4 files changed, 24 insertions, 7 deletions

diff --git a/bfd/ChangeLog b/bfd/ChangeLog
index 650e8ee..d5b50b7 100644
--- a/bfd/ChangeLog
+++ b/bfd/ChangeLog
@@ -1,3 +1,15 @@
+2015-02-10  Nick Clifton  <nickc@redhat.com>
+
+	PR binutils/17512
+	* coffcode.h (styp_to_sec_flags): Use an unsigned long type to
+	hold the flag bits.
+	* peXXigen.c (pe_print_reloc): Use unsigned types to hold the
+	size and number of relocs.
+	(pe_print_debugdata): Use a 32-bit aligned buffer to store the
+	codeview record.
+	* versados.c (process_otr): Check the esdid value before using it
+	to access the EDATA.
+
 2015-02-09  Ed Maste  <emaste@freebsd.org>
 
 	* elf32-i386.c (elf_i386_get_plt_sym_val): Avoid incrementing
diff --git a/bfd/coffcode.h b/bfd/coffcode.h
index 76e5873..0ac4ce0 100644
--- a/bfd/coffcode.h
+++ b/bfd/coffcode.h
@@ -1169,7 +1169,7 @@ styp_to_sec_flags (bfd *abfd,
 		   flagword *flags_ptr)
 {
   struct internal_scnhdr *internal_s = (struct internal_scnhdr *) hdr;
-  long styp_flags = internal_s->s_flags;
+  unsigned long styp_flags = internal_s->s_flags;
   flagword sec_flags;
   bfd_boolean result = TRUE;
   bfd_boolean is_dbg = FALSE;
@@ -1192,7 +1192,7 @@ styp_to_sec_flags (bfd *abfd,
   /* Process each flag bit in styp_flags in turn.  */
   while (styp_flags)
     {
-      long flag = styp_flags & - styp_flags;
+      unsigned long flag = styp_flags & - styp_flags;
       char * unhandled = NULL;
 
       styp_flags &= ~ flag;
diff --git a/bfd/peXXigen.c b/bfd/peXXigen.c
index 9feab3b..a7e9f04 100644
--- a/bfd/peXXigen.c
+++ b/bfd/peXXigen.c
@@ -1151,7 +1151,7 @@ _bfd_XXi_slurp_codeview_record (bfd * abfd, file_ptr where, unsigned long length
   /* Ensure null termination of filename.  */
   buffer[256] = '\0';
 
-  cvinfo->CVSignature = H_GET_32(abfd, buffer);
+  cvinfo->CVSignature = H_GET_32 (abfd, buffer);
   cvinfo->Age = 0;
 
   if ((cvinfo->CVSignature == CVINFO_PDB70_CVSIGNATURE)

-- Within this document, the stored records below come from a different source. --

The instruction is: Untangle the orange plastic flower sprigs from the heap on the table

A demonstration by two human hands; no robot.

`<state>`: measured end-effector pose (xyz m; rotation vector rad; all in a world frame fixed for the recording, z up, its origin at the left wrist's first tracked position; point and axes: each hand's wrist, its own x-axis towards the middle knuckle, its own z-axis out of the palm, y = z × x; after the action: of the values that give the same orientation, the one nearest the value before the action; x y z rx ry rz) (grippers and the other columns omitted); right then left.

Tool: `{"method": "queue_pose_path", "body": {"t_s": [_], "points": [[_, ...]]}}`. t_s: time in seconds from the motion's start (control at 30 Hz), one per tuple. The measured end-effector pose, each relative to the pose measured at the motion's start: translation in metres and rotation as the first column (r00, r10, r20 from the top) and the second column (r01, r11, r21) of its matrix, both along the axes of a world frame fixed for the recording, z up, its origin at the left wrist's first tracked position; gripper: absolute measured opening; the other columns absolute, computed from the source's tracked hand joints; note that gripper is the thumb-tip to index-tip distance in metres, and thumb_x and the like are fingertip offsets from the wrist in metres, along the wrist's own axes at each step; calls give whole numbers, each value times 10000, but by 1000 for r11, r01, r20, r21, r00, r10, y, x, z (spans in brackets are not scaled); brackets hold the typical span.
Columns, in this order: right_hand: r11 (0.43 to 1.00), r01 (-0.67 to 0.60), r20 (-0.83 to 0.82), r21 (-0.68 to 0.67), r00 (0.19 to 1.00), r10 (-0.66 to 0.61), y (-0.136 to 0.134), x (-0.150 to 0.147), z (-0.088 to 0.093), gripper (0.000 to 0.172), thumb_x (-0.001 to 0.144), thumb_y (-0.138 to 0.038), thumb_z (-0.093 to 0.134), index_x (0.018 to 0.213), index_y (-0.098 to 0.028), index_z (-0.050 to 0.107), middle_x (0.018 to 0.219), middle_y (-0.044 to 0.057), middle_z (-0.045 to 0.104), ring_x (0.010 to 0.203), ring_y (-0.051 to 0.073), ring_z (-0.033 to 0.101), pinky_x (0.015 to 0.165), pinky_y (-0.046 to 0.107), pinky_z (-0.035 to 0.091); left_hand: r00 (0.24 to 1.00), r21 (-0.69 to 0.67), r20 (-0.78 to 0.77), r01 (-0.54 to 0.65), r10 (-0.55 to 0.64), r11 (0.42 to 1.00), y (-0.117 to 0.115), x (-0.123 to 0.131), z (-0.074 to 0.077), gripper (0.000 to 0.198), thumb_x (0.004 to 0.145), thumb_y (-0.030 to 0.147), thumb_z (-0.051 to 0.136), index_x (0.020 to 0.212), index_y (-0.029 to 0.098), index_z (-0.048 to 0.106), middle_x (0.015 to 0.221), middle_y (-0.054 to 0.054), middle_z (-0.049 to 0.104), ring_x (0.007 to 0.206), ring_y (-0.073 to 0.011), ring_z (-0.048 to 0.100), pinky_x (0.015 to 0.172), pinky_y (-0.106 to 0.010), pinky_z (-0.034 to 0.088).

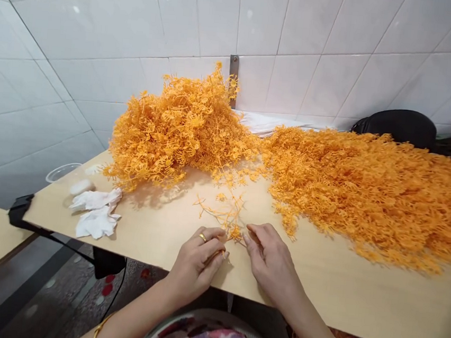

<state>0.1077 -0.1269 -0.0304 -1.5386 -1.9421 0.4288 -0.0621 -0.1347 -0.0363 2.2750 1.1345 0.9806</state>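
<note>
A loose tangle of orange branching sprigs (pixel 223 214) lies at lower centre of the pale tabletop (pixel 143 230), below two large heaps of the same sprigs, one at centre (pixel 178 122) and one at right (pixel 370 193). The ringed left hand (pixel 196 259) is curled, pinching a thin sprig; the right hand's (pixel 270 258) fingertips touch the strands, though any grip cannot be told.

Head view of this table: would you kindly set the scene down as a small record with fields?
left hand: wears a ring, fingertips at the loose orange sprigs
right hand: fingertips at the same sprigs
piles: tall orange heap, wider orange spread
surface: pale wooden table
also there: crumpled white tissues, clear plastic tub, black bag
</note>
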Motion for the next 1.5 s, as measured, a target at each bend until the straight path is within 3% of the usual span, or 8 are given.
{"method": "queue_pose_path", "body": {"t_s": [0.27,0.6,0.8,0.9,1.07,1.2,1.3,1.5], "points": [[996,72,47,48,996,-75,11,-20,-2,135,784,-226,416,713,-198,527,748,36,534,760,175,477,658,287,340,997,72,-61,40,-36,997,-1,4,2,130,773,120,404,741,170,520,911,-67,573,829,-159,464,758,-329,414],[977,188,-546,-98,811,-211,18,7,-1,228,793,-372,432,662,-186,449,546,-18,489,513,119,471,483,232,366,995,169,-58,86,-77,982,0,5,-3,198,754,69,374,810,171,534,872,-73,599,856,-169,508,808,-342,435],[894,449,-535,5,756,-377,18,46,21,236,780,-413,449,759,-184,497,551,-12,502,503,123,481,461,229,368,994,195,-74,89,-76,977,-1,5,-2,176,759,76,390,803,167,534,881,-74,606,855,-168,518,807,-340,445],[846,520,-411,122,802,-434,17,63,25,246,810,-371,393,885,-179,527,622,16,524,554,149,508,513,274,396,994,215,-89,81,-63,973,-2,5,-2,175,760,79,395,814,168,537,894,-73,606,877,-171,514,806,-337,448],[874,341,-48,346,937,-346,18,58,16,291,804,-303,389,1015,-172,541,1008,118,495,957,251,461,800,427,369,993,212,-109,76,-53,974,-4,5,-3,170,765,96,397,812,175,541,895,-67,605,879,-166,514,833,-345,435],[976,101,-50,194,994,-92,13,19,10,417,801,-342,424,1188,-190,406,1010,99,510,913,214,488,783,376,406,989,212,-135,96,-68,973,-5,6,1,93,760,217,475,797,167,545,918,-79,602,911,-182,506,860,-355,415],[991,-55,-6,119,998,56,11,-8,6,501,799,-289,423,1277,-225,284,988,89,503,820,193,512,720,347,429,989,220,-105,122,-101,968,-7,6,6,298,675,419,572,825,162,556,914,-102,601,946,-220,490,863,-377,407],[988,-62,-133,144,988,81,13,-17,-2,193,814,-163,341,887,-195,517,846,59,515,768,173,516,689,302,414,974,101,178,121,-138,987,-7,-7,11,419,636,477,586,908,159,568,972,-124,574,999,-232,475,868,-376,393]]}}
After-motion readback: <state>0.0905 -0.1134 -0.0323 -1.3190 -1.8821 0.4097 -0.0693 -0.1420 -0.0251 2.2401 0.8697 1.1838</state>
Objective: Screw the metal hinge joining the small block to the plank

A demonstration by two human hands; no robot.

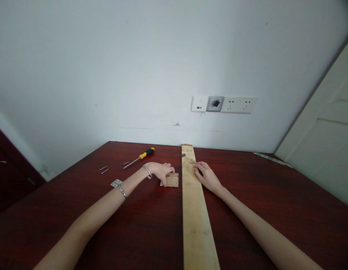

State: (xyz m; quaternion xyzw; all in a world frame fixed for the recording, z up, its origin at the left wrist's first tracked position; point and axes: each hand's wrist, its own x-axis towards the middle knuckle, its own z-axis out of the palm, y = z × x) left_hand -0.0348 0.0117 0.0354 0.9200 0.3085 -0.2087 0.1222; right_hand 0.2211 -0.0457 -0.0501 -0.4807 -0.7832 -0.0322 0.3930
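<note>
Nearest the camera, the long board [200, 232], lying flat along the dark red worktop [145, 232], near end cut off at the bottom of the view. Flanked by the left forearm [89, 221] and the right forearm [258, 223], reaching in from either side. Partly hidden behind the left forearm, a pale metal plate with holes [115, 183].

Just left of the board, with a narrow gap between, the small wooden block [173, 181]. Held by the left hand [160, 171]: fingers closed over it from the left, thumb at the near side. Across from it, the right hand [209, 178]: fingers loosely curled, partly open, touching the right side of the board without wrapping round it.

Judged to be a placing step, block beside board. Called for next, by the look of it: a level, controlled shift of the block, with the board steadied from the right.

Farther off to the left, two slim metal fasteners [105, 171], then a third fastener [125, 163] near the shaft of a yellow-and-black screwdriver [143, 155], untouched. Beyond, the pale wall [151, 75] with a row of sockets [238, 105].
</note>
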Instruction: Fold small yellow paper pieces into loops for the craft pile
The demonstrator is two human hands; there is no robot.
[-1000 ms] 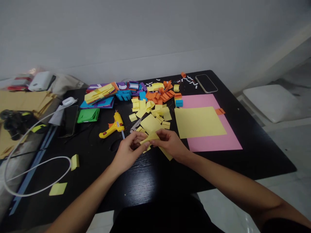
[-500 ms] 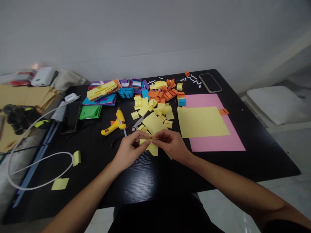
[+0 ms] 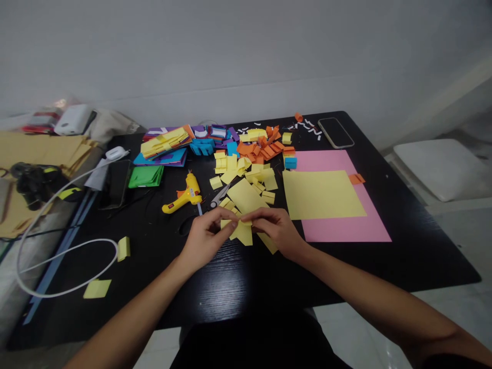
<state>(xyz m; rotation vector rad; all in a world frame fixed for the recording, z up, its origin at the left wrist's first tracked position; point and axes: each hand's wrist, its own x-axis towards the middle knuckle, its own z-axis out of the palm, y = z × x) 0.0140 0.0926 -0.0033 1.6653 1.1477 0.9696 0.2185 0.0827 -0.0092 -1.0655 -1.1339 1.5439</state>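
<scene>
My left hand point(image 3: 205, 236) and my right hand point(image 3: 277, 231) meet over the near middle of the table. Thumb and fingers of each are pinched on a small yellow paper piece point(image 3: 225, 223) stretched between them; the fingers partly cover it. Below and behind it lie yellow paper strips point(image 3: 246, 197) and several small folded yellow pieces point(image 3: 268, 197). Scissors point(image 3: 221, 196) lie beyond my left hand, their dark handles partly hidden. A yellow glue gun point(image 3: 189, 195) rests to their left.
Orange folded papers point(image 3: 265, 149), bundled coloured papers point(image 3: 165, 143) and a green stack point(image 3: 146, 177) lie farther back. Yellow point(image 3: 326, 195) and pink sheets point(image 3: 346, 230) cover the right side, near a phone point(image 3: 335, 133). A white cable point(image 3: 69, 296) loops at left.
The view has shifted slightly, so the table appears a little farther right. My right fingers have straightened somewhat along the small yellow paper; both hands still pinch it.
</scene>
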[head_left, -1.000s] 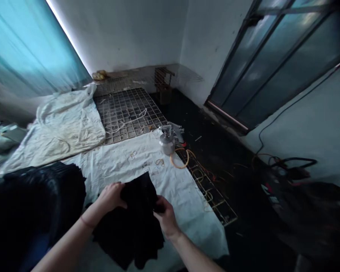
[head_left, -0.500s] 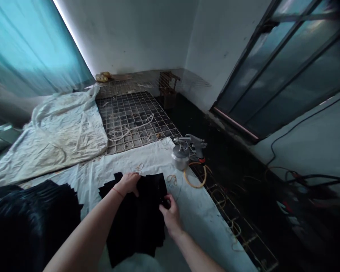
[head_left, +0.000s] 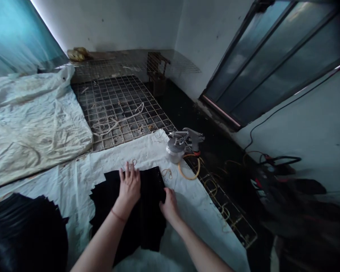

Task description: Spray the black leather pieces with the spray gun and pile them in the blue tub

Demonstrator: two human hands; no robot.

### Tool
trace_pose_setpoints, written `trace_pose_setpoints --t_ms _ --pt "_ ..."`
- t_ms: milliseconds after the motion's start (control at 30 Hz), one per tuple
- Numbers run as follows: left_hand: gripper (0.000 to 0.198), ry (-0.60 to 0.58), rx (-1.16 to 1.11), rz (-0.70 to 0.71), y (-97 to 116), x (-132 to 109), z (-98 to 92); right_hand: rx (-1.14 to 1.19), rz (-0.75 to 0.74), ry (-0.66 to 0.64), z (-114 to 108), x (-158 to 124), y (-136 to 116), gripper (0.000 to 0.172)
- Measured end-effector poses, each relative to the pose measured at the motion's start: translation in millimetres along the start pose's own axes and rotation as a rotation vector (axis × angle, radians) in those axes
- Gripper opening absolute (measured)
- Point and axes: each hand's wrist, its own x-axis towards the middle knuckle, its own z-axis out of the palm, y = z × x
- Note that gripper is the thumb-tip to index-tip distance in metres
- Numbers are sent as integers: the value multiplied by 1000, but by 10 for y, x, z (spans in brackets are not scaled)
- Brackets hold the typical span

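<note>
A layered pile of black fabric pieces (head_left: pixel 153 215) lies on a white sheet (head_left: pixel 206 234) in front of me, its left edge jagged where the layers fan out. My left hand (head_left: pixel 129 187) rests flat on top of the pile, fingers stretched toward the far edge. At the right edge, my right hand (head_left: pixel 170 206) pinches the fabric between thumb and fingers; how many layers it grips is hidden. Past the pile, to the right, a metal spray gun with a cup (head_left: pixel 177 147) stands on the sheet. Another, bigger black stack (head_left: pixel 25 230) sits at lower left.
Beyond the sheet lies a wire grid (head_left: pixel 119 107) with loose cords. A crumpled plastic sheet (head_left: pixel 42 117) covers the left side. A yellow hose (head_left: pixel 198 172) loops below the spray gun. At right is a dark machine (head_left: pixel 283 189); a small wooden stool (head_left: pixel 156 73) stands far back.
My left hand has gone from gripping the pile's far edge to lying flat with its fingers extended. The right hand still holds the right edge. The view has shifted slightly down and right.
</note>
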Motion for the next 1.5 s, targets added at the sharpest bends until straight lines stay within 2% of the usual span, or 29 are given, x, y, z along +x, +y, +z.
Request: trace_pose_setpoints --t_ms 67,167,233,300,400,467,533,633,767,867,1033,1100,1133,1200,1267,1300,1333,1367,1400,1433,1500 --pt "66 84 -84 -2 212 -170 184 -63 -25 -32 -55 -18 -37 51" --pt "62 127 -172 -93 418 -375 528 -152 -121 -34 -212 55 -214 63" --pt "62 162 -176 -102 457 -441 690 -168 -279 -64 -297 192 -358 65" --pt "64 177 -171 -90 442 -465 766 -171 -470 -196 -320 366 -443 61" --pt "68 167 -172 -79 398 -487 758 -257 -627 -440 -276 565 -398 57" --pt "69 145 -179 -77 389 -508 701 -319 -648 -510 -260 614 -319 61" --pt "70 110 -190 -102 399 -518 619 -344 -658 -491 -274 627 -275 60" --pt "66 50 -201 -155 424 -494 505 -349 -678 -428 -314 664 -294 50" --pt "63 -3 -199 -161 440 -452 495 -358 -760 -495 -328 769 -280 50" --pt "60 50 -183 -164 458 -464 537 -388 -789 -494 -304 823 -188 50" --pt "57 221 -132 -137 623 -623 595 -408 -824 -530 -286 778 -115 50" --pt "59 269 -125 -128 715 -726 673 -353 -870 -470 -382 744 -130 47" --pt "60 277 -125 -126 752 -775 722 -303 -881 -387 -469 752 -136 45" --pt "63 273 -128 -127 798 -845 816 -173 -822 -79 -719 868 -133 41" --pt "65 264 -135 -132 808 -874 874 -21 -631 295 -1028 1159 -110 49" --pt "66 267 -138 -132 805 -878 886 56 -498 408 -1182 1365 -96 58" --pt "66 274 -140 -129 799 -880 888 139 -376 400 -1325 1594 -84 64" --pt "67 283 -142 -125 792 -885 883 235 -291 284 -1449 1828 -73 62" --pt "67 294 -142 -123 787 -895 876 316 -242 70 -1553 2051 -66 58" --pt "67 304 -142 -124 783 -911 869 363 -213 -123 -1636 2247 -61 54" --pt "65 307 -136 -128 777 -963 859 406 -194 -386 -1748 2523 -61 47"
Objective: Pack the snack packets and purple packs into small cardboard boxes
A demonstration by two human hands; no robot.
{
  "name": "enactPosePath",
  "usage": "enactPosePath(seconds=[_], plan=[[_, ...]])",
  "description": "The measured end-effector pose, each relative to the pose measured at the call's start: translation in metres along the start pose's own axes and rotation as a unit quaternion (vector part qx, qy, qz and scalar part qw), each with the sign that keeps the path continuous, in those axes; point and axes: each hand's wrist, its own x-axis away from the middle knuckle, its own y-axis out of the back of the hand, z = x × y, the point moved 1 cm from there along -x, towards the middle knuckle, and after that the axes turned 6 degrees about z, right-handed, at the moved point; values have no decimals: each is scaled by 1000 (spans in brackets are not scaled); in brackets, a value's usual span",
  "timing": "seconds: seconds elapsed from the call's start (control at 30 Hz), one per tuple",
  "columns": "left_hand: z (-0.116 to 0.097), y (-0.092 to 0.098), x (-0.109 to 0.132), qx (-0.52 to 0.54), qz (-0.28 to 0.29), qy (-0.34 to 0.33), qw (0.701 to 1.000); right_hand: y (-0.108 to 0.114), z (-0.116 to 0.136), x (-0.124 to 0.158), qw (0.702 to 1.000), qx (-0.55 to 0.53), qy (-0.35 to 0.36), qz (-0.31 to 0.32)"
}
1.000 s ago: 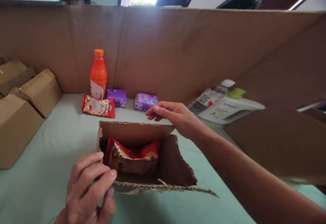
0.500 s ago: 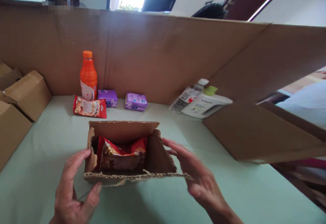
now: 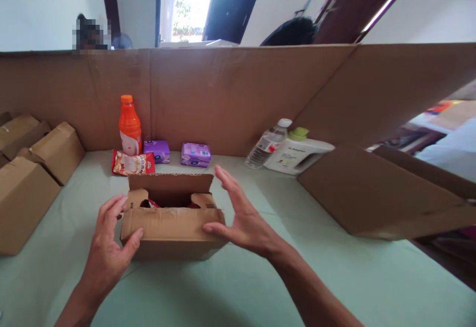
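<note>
Head cam, quick before/after: half a second ago the small cardboard box [image 3: 173,228] was wide open with its near flap lying flat on the table [image 3: 260,277], and the red snack packet [image 3: 152,204] inside was in plain sight. Now the two short side flaps are folded in and the near side stands up as a plain brown face. Only a sliver of red shows through the gap. The far flap [image 3: 169,186] is still sticking up, so the top isn't shut.

The box sits right between both hands, close to the person. The left hand [image 3: 111,238] is spread open against the left end, thumb pressing the front face. The right hand [image 3: 241,218] is open too, thumb on the front right corner and fingers fanned upward beside the right flap. Neither hand is wrapped around anything.

Behind it, well apart, stand an orange bottle [image 3: 130,126] and two purple packs [image 3: 196,153].
</note>
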Motion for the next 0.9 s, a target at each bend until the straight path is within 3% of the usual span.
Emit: enactPosePath(seconds=[0.13,0.3,0.43,0.57,0.63,0.73,0.83,0.9], plan=[[5,-4,-4,4,39,8,999,-1,-8,-5,999,-26,15,19],[16,-11,-5,40,102,-9,994,-13,-3,24,997,-53,47,38],[15,-13,-2,65,135,-6,989,-29,0,58,998,-41,-19,45],[2,-6,24,43,145,12,988,-42,-10,75,996,-56,-54,51],[-3,1,47,15,120,27,992,-48,-16,64,992,-88,-36,86],[-1,17,81,-54,34,64,996,-69,-13,17,978,-160,12,135],[19,34,95,-149,-73,116,979,-120,11,-52,966,-217,47,131],[38,44,88,-200,-138,141,960,-167,34,-94,976,-212,-10,56]])
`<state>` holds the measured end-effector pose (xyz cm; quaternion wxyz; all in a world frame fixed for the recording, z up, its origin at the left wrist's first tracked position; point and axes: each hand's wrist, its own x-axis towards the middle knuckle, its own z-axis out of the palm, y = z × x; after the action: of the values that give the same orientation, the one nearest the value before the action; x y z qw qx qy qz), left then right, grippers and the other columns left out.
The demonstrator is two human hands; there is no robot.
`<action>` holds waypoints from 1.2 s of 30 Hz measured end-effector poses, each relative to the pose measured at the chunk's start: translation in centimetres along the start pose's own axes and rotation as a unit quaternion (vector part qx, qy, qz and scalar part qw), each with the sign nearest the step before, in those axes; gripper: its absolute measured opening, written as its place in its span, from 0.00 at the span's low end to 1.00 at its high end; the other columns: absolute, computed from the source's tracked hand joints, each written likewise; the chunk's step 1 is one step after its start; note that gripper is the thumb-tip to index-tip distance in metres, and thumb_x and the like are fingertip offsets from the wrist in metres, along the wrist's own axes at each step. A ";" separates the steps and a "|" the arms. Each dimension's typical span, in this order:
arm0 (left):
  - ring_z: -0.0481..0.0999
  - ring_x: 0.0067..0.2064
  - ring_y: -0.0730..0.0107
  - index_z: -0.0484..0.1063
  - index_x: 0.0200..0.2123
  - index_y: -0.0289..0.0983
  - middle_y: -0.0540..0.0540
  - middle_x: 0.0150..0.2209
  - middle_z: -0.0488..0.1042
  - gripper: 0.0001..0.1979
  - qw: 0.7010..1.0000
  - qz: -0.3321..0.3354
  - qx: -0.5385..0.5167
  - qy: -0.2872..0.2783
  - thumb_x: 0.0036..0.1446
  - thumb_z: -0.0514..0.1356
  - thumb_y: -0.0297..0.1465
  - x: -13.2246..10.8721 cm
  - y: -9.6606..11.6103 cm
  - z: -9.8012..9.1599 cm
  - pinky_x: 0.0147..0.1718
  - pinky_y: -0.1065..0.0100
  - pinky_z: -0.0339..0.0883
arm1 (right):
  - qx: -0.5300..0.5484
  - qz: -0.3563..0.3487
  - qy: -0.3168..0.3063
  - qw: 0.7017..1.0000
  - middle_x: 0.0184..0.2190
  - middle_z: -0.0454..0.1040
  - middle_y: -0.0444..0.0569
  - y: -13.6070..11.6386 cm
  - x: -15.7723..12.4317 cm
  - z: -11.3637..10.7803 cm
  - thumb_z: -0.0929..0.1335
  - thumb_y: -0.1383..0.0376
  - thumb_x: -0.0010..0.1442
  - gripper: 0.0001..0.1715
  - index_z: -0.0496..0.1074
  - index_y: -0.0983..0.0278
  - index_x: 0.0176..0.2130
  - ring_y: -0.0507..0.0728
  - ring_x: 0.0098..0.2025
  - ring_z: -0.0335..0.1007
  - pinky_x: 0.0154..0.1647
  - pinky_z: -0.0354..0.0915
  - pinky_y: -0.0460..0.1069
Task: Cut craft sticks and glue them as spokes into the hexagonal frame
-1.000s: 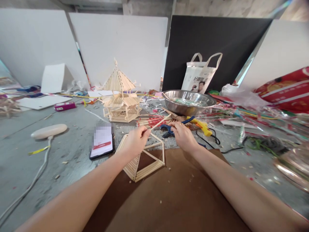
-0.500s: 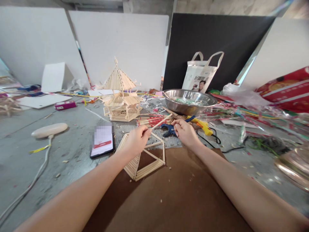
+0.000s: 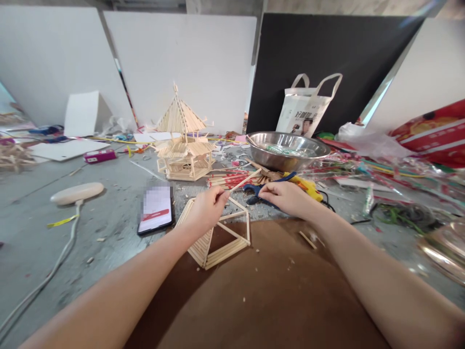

@@ -2216,7 +2216,7 @@ pe_print_reloc (bfd * abfd, void * vfile)
     {
       int j;
       bfd_vma virtual_address;
-      long number, size;
+      unsigned long number, size;
       bfd_byte *chunk_end;
 
       /* The .reloc section is a sequence of blocks, with a header consisting
@@ -2231,7 +2231,7 @@ pe_print_reloc (bfd * abfd, void * vfile)
 
       fprintf (file,
 	       _("\nVirtual Address: %08lx Chunk size %ld (0x%lx) Number of fixups %ld\n"),
-	       (unsigned long) virtual_address, size, (unsigned long) size, number);
+	       (unsigned long) virtual_address, size, size, number);
 
       chunk_end = p + size;
       if (chunk_end > end)
@@ -2674,7 +2674,11 @@ pe_print_debugdata (bfd * abfd, void * vfile)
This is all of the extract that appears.